- **AIM OF THE EXERCISE**:
Repeat all the records exactly, omitting pictures.

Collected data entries

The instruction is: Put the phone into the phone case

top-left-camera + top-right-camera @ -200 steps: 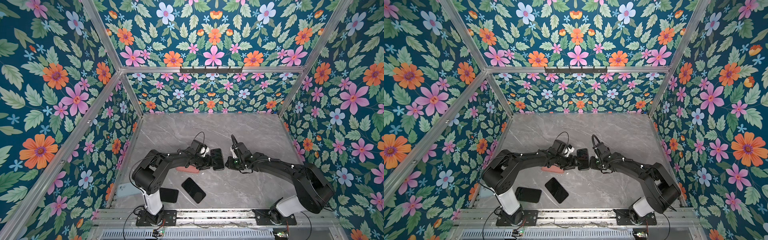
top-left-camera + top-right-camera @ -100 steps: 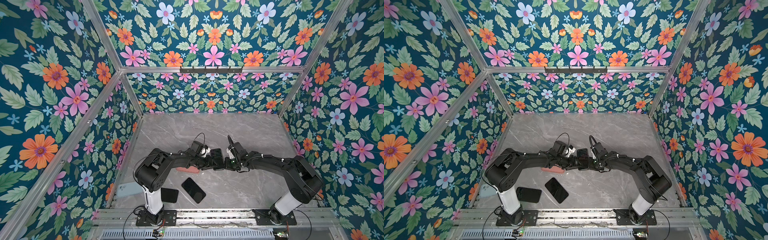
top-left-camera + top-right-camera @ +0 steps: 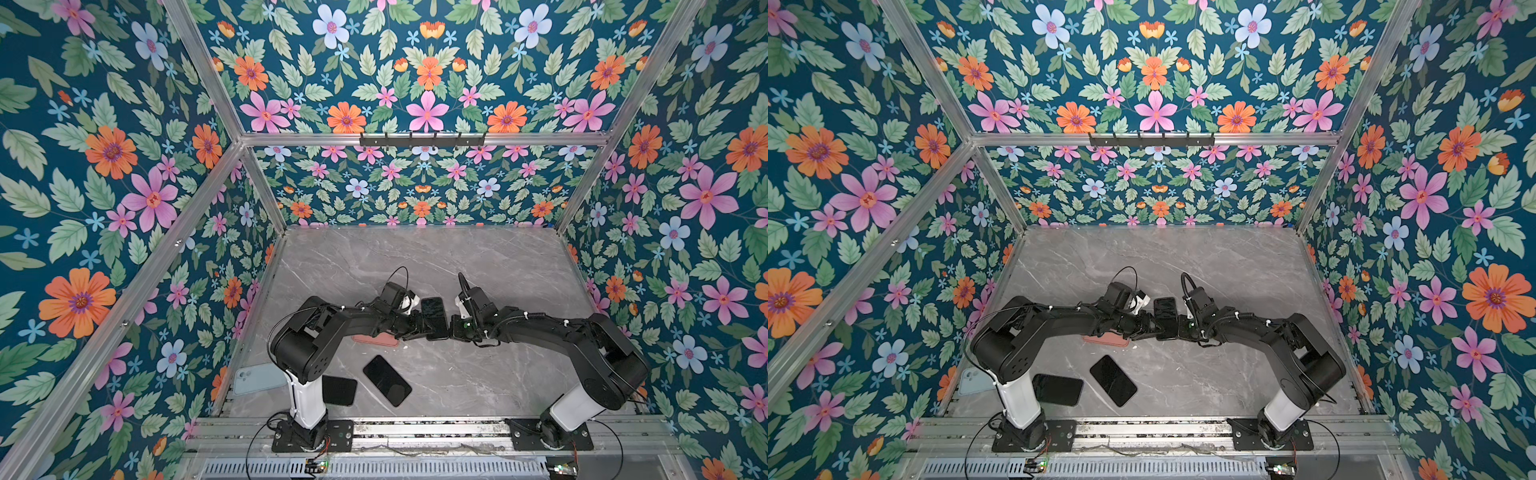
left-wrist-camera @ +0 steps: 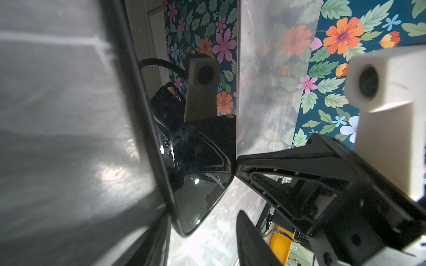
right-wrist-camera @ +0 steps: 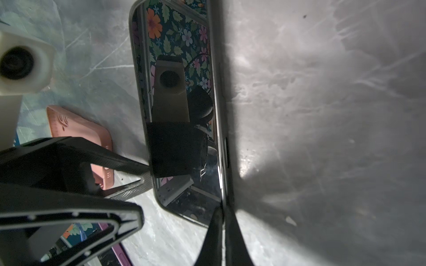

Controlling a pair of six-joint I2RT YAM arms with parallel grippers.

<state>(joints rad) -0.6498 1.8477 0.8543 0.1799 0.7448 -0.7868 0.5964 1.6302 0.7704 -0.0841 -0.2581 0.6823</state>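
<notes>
In both top views a black phone (image 3: 434, 318) (image 3: 1165, 316) is held between the two arms mid-table. My right gripper (image 5: 222, 214) is shut on the long edge of the glossy phone (image 5: 177, 115) near one corner. In the left wrist view my left gripper (image 4: 204, 214) stands open around a corner of the phone (image 4: 198, 161), with bright table showing between the phone and one finger. The right wrist view shows one left fingertip (image 5: 138, 167) touching the phone's opposite edge. A pink phone case (image 3: 376, 340) (image 5: 80, 138) lies flat on the table, partly under my left arm.
A second black phone (image 3: 387, 380) lies askew nearer the front. A dark flat slab (image 3: 338, 390) sits beside the left arm's base. Against the left wall lies a light blue case or phone back (image 3: 257, 378). Flowered walls enclose the grey marble table (image 3: 478, 266).
The right gripper moved in to the phone and closed on its edge. The left gripper's fingers narrowed around the phone's other side. The phone has barely shifted.
</notes>
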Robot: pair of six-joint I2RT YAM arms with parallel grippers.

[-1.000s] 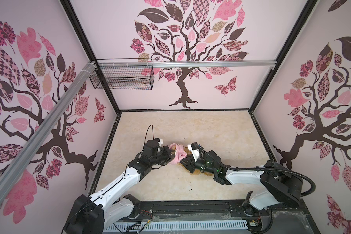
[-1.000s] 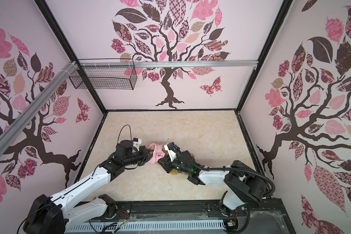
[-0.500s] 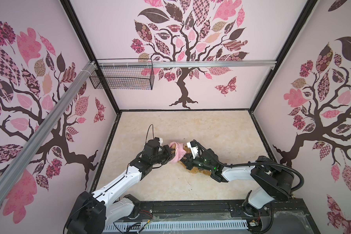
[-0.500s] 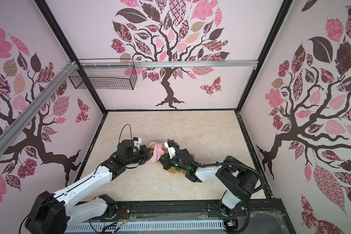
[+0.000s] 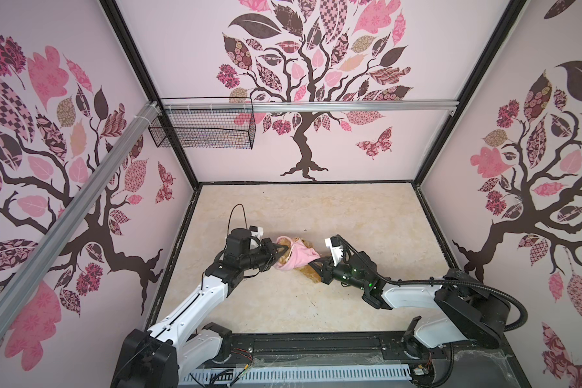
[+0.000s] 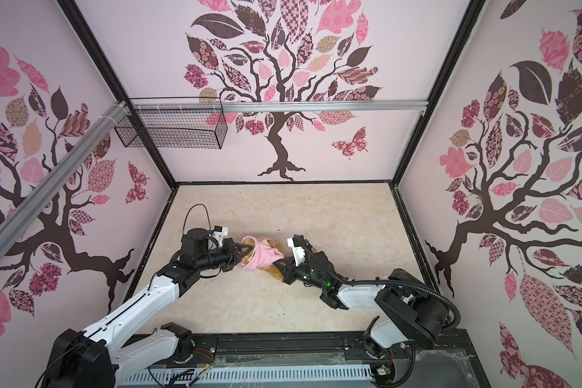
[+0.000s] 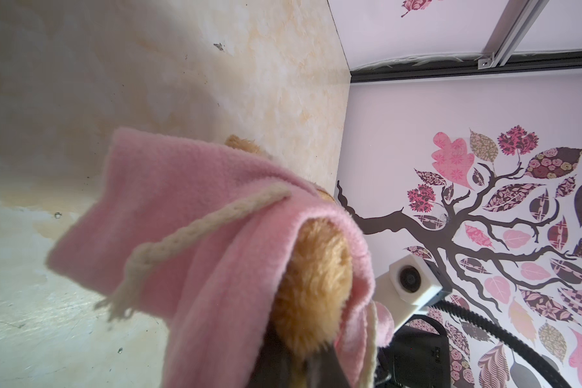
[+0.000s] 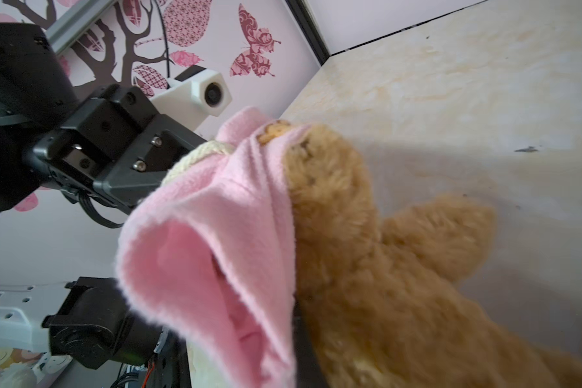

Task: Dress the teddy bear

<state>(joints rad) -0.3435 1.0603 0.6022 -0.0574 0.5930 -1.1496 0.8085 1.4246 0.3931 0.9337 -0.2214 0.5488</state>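
Pink shirt (image 5: 297, 258) is covering the head of the teddy bear (image 5: 311, 273), which is lying mid-desk (image 5: 350, 215). Nearest, the right jaws, part-open a second ago, are now clenching its hem; beyond, the left jaws are gripping the corded collar, so both are probably getting ready to tug it down

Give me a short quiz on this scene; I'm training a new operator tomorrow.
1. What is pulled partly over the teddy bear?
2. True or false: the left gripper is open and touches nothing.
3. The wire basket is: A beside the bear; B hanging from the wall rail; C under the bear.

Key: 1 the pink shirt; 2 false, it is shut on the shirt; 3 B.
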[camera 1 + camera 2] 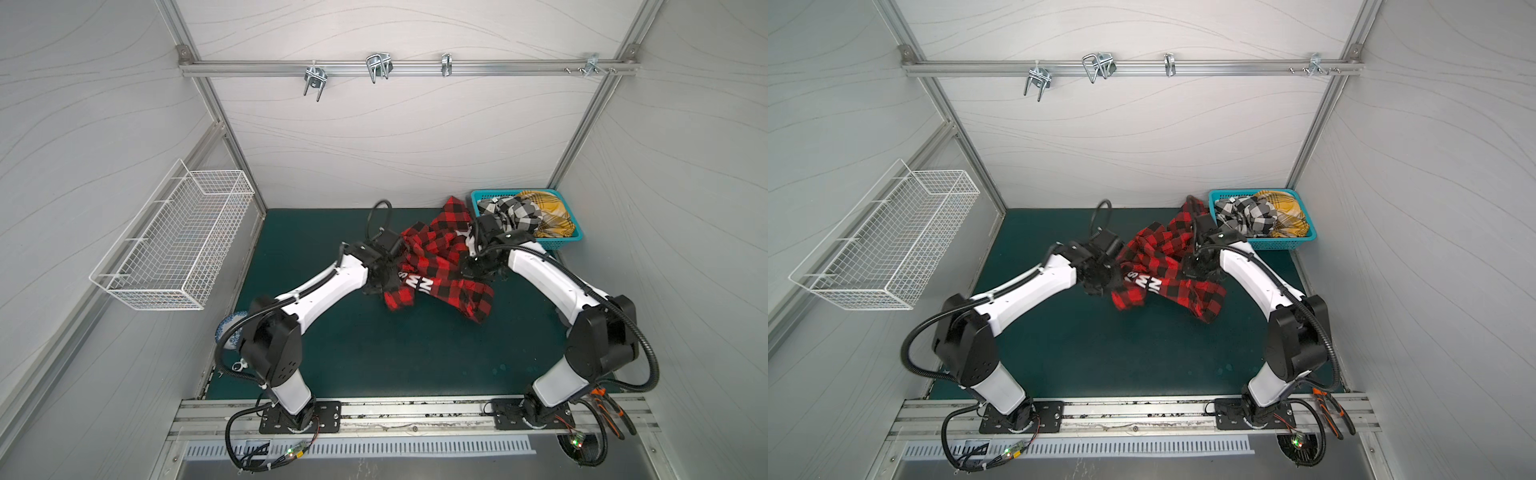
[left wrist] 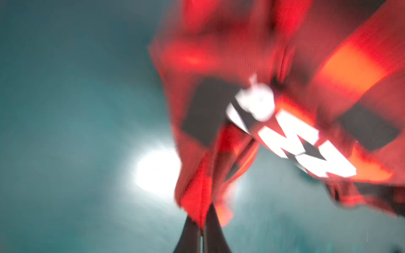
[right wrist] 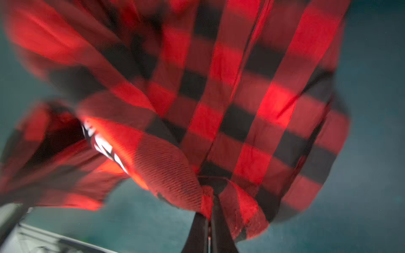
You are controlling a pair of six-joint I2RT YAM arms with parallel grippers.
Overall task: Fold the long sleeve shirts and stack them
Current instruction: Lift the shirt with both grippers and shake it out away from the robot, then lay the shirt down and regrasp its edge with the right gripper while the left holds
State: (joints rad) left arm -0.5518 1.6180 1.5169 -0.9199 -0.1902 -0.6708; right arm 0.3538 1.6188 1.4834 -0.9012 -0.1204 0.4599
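Cloth is clamped in both my grips: my left gripper (image 2: pixel 202 222) and my right gripper (image 3: pixel 209 216) are each pinched tight on the soft red-and-black buffalo plaid shirt (image 1: pixel 440 266). It is held bunched between them, just beside the teal plastic basket (image 1: pixel 561 242). Inside that basket lie the black-and-white check shirt (image 1: pixel 513 212) and the mustard-yellow plaid shirt (image 1: pixel 550 216), touching each other

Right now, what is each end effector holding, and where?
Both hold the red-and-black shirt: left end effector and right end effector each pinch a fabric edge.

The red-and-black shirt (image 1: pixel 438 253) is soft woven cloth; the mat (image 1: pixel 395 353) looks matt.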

- **REPLY**:
The instruction is: Put the phone into the phone case

top-left-camera + top-right-camera @ -200 steps: 
top-left-camera + top-right-camera @ -100 steps: 
top-left-camera + top-right-camera @ +0 steps: 
left-wrist-camera @ +0 steps: 
right-wrist-camera @ +0 steps: 

Controlling a pair of six-joint I2RT YAM arms with parallel grippers.

<state>(joints rad) -0.6498 1.8477 0.8543 0.1799 0.7448 -0.7868 0.5964 1.6302 0.7704 -0.0841 -0.2581 0.6823</state>
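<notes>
In both top views a black phone (image 3: 434, 318) (image 3: 1165, 316) is held between the two arms mid-table. My right gripper (image 5: 222, 214) is shut on the long edge of the glossy phone (image 5: 177, 115) near one corner. In the left wrist view my left gripper (image 4: 204, 214) stands open around a corner of the phone (image 4: 198, 161), with bright table showing between the phone and one finger. The right wrist view shows one left fingertip (image 5: 138, 167) touching the phone's opposite edge. A pink phone case (image 3: 376, 340) (image 5: 80, 138) lies flat on the table, partly under my left arm.
A second black phone (image 3: 387, 380) lies askew nearer the front. A dark flat slab (image 3: 338, 390) sits beside the left arm's base. Against the left wall lies a light blue case or phone back (image 3: 257, 378). Flowered walls enclose the grey marble table (image 3: 478, 266).
The right gripper moved in to the phone and closed on its edge. The left gripper's fingers narrowed around the phone's other side. The phone has barely shifted.
</notes>
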Robot: pair of six-joint I2RT YAM arms with parallel grippers.

[-1.000s] 
[-1.000s] 
[-0.500s] 
[-0.500s] 
[+0.000s] 
[+0.000s] 
[+0.000s] 
[+0.000s] 

Task: Dress the teddy bear

<state>(joints rad) -0.3435 1.0603 0.6022 -0.0574 0.5930 -1.1496 0.8085 1.4246 0.3931 0.9337 -0.2214 0.5488</state>
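Pink shirt (image 5: 297, 258) is covering the head of the teddy bear (image 5: 311, 273), which is lying mid-desk (image 5: 350, 215). Nearest, the right jaws, part-open a second ago, are now clenching its hem; beyond, the left jaws are gripping the corded collar, so both are probably getting ready to tug it down

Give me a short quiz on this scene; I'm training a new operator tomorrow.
1. What is pulled partly over the teddy bear?
2. True or false: the left gripper is open and touches nothing.
3. The wire basket is: A beside the bear; B hanging from the wall rail; C under the bear.

Key: 1 the pink shirt; 2 false, it is shut on the shirt; 3 B.
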[camera 1 + camera 2] 
[left wrist] 
[right wrist] 
You are controlling a pair of six-joint I2RT YAM arms with parallel grippers.
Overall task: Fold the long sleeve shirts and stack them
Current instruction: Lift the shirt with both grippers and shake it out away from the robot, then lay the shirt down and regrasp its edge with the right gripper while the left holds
State: (joints rad) left arm -0.5518 1.6180 1.5169 -0.9199 -0.1902 -0.6708; right arm 0.3538 1.6188 1.4834 -0.9012 -0.1204 0.4599
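Cloth is clamped in both my grips: my left gripper (image 2: pixel 202 222) and my right gripper (image 3: pixel 209 216) are each pinched tight on the soft red-and-black buffalo plaid shirt (image 1: pixel 440 266). It is held bunched between them, just beside the teal plastic basket (image 1: pixel 561 242). Inside that basket lie the black-and-white check shirt (image 1: pixel 513 212) and the mustard-yellow plaid shirt (image 1: pixel 550 216), touching each other

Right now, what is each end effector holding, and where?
Both hold the red-and-black shirt: left end effector and right end effector each pinch a fabric edge.

The red-and-black shirt (image 1: pixel 438 253) is soft woven cloth; the mat (image 1: pixel 395 353) looks matt.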

No more is needed for this answer.